Fifty-five years ago, Tokyo was already the stage for significant technological advances at the Games!



Tokyo 1964



Worldwide TV broadcasting by satellite; a big leap for the pole vault with fibre glass poles; and swimming with timing touch pads fixed to the pool walls… But also the last athletics races at the Games on a cinder track – the Games in Tokyo served as a springboard to the future… to the next edition, in 2020!

Artificial satellites used to broadcast the Games

In 1957, the USSR conducted its first space mission by sending an artificial satellite – the famous “Sputnik” – into orbit around the Earth. Very quickly, the possibilities of using satellites for communication were studied. The first geosynchronous satellite used for this purpose was American, Syncom II, launched in July 1963. The organisers of the Tokyo 1964 Games had many ideas to make these the “Technology Games”. Upon seeing this satellite, the purpose of which was to provide telephone communications across the world, they contacted the US authorities in Washington and asked them if this orbiting satellite could be adapted to relay TV signals, so that, for the first time, the Games could be broadcast simultaneously on more than one continent.
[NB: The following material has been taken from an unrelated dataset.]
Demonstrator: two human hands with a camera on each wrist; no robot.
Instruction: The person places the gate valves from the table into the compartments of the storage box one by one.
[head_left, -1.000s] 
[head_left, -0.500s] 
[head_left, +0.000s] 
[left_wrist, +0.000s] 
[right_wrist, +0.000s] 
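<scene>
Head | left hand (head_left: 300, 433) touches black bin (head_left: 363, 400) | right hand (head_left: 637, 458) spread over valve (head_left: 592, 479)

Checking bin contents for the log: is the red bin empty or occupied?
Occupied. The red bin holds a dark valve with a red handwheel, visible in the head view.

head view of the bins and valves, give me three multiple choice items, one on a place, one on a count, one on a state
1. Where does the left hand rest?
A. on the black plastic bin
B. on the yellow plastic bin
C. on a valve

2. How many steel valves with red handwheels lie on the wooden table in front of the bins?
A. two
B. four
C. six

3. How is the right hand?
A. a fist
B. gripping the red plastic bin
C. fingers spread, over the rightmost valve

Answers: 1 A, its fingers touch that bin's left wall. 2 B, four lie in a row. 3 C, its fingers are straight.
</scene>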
“They got a warm reception,” said John Slater, a professor from Western Carolina University, in the North American Society for Sport History periodical, in 2000. “With the full support of both governments, other agencies fell into line. The Japanese Broadcasting Corporation built a transmitter site north of Tokyo, and the US Navy modified its communication facility at Pt. Mugu, CA, to receive the signals. NASA relocated Syncom II from the Atlantic to the Pacific to test the concept, and then launched and positioned a new satellite, Syncom III, in August 1964 to carry out the broadcast. The U.S. Department of State coordinated the use of the necessary radio frequencies. The system worked…” So, from the USA and Canada to Europe, via Asia, for the first time, Olympic fans could watch the events live on their TV screens. What seems normal in the 21st century, in the communication era, was a huge first 55 years ago!
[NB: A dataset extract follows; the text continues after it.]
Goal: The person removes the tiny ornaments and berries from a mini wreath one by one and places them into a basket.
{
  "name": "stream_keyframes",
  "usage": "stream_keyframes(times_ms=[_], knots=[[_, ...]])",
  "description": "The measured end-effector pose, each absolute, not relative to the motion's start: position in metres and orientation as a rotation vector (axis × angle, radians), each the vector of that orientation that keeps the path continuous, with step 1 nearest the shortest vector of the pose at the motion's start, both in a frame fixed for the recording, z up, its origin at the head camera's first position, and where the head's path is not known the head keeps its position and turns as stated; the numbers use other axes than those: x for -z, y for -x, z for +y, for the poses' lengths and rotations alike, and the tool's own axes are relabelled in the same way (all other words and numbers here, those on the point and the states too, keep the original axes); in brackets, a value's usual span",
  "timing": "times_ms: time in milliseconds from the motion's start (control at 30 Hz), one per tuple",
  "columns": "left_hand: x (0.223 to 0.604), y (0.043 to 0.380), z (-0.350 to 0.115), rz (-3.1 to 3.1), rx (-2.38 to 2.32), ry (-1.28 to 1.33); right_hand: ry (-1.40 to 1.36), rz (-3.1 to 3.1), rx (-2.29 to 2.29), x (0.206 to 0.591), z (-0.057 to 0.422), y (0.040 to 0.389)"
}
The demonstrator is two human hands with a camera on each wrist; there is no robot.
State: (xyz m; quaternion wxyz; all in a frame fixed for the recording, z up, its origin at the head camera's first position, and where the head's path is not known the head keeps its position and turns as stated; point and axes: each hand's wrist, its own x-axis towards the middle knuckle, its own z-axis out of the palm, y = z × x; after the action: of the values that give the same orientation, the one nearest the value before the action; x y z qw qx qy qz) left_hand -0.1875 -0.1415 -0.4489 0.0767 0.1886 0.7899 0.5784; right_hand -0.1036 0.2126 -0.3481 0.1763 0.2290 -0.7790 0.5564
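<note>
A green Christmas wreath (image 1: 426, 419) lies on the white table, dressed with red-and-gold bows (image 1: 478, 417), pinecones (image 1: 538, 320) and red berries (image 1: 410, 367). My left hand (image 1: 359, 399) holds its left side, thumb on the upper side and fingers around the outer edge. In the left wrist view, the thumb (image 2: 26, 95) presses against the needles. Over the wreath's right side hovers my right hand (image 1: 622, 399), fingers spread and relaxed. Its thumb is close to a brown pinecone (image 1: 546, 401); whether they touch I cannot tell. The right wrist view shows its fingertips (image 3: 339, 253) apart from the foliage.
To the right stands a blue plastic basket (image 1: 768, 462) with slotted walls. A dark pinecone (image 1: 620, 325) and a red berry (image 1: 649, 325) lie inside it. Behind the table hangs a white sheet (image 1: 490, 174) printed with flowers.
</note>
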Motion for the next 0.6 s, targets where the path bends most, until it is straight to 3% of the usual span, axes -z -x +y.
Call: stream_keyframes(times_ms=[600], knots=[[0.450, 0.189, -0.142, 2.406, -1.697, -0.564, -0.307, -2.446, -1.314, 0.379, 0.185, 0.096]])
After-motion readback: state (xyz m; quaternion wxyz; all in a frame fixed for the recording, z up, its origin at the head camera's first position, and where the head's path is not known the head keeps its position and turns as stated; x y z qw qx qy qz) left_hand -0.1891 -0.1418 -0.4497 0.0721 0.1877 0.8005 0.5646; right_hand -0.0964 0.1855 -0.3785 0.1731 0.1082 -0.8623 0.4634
A big leap for the pole vault

Vaulting with a pole has been practised since time immemorial. There are signs of people using stiff wooden poles to cross waterways or various obstacles in ancient times. The activity became a competitive sport in the second half of the 19th century in Europe and the USA, with wooden or bamboo poles used at first (at that point they jumped with their feet together). Pierre de Coubertin included the discipline on the Olympic programme of the first Games of the modern era in Athens in 1896, and it developed from there. The “box” appeared, as did the landing mat, known as the “pit”. Later, in the 1940s, the poles were made of metal.

This was how the USA’s Don Bragg triumphed at the Games in Rome in 1960 with a jump of 4.70m. But shortly afterwards, thanks to space technology developed by NASA, fibre glass poles appeared. They were much more flexible and released more kinetic energy than the materials used to date. While Bragg’s metal pole could bend 45°, athletes now try to reach 90° to propel themselves in the air when the pole straightens out!

Then came Fred Hansen, Bragg’s fellow countryman, born in 1940 in Cueno, Texas. In the same year as the Tokyo Games, using this new pole, he won the US trials with a jump of 5.18m. In July, in Los Angeles, he set a world record of 5.28m. On 17 October 1964, in the Tokyo Olympic Stadium, Fred Hansen was the first Olympic champion to win with this material, passing on all his jumps up to 5m, before clearing 5.10m, on his third attempt, to win the gold medal.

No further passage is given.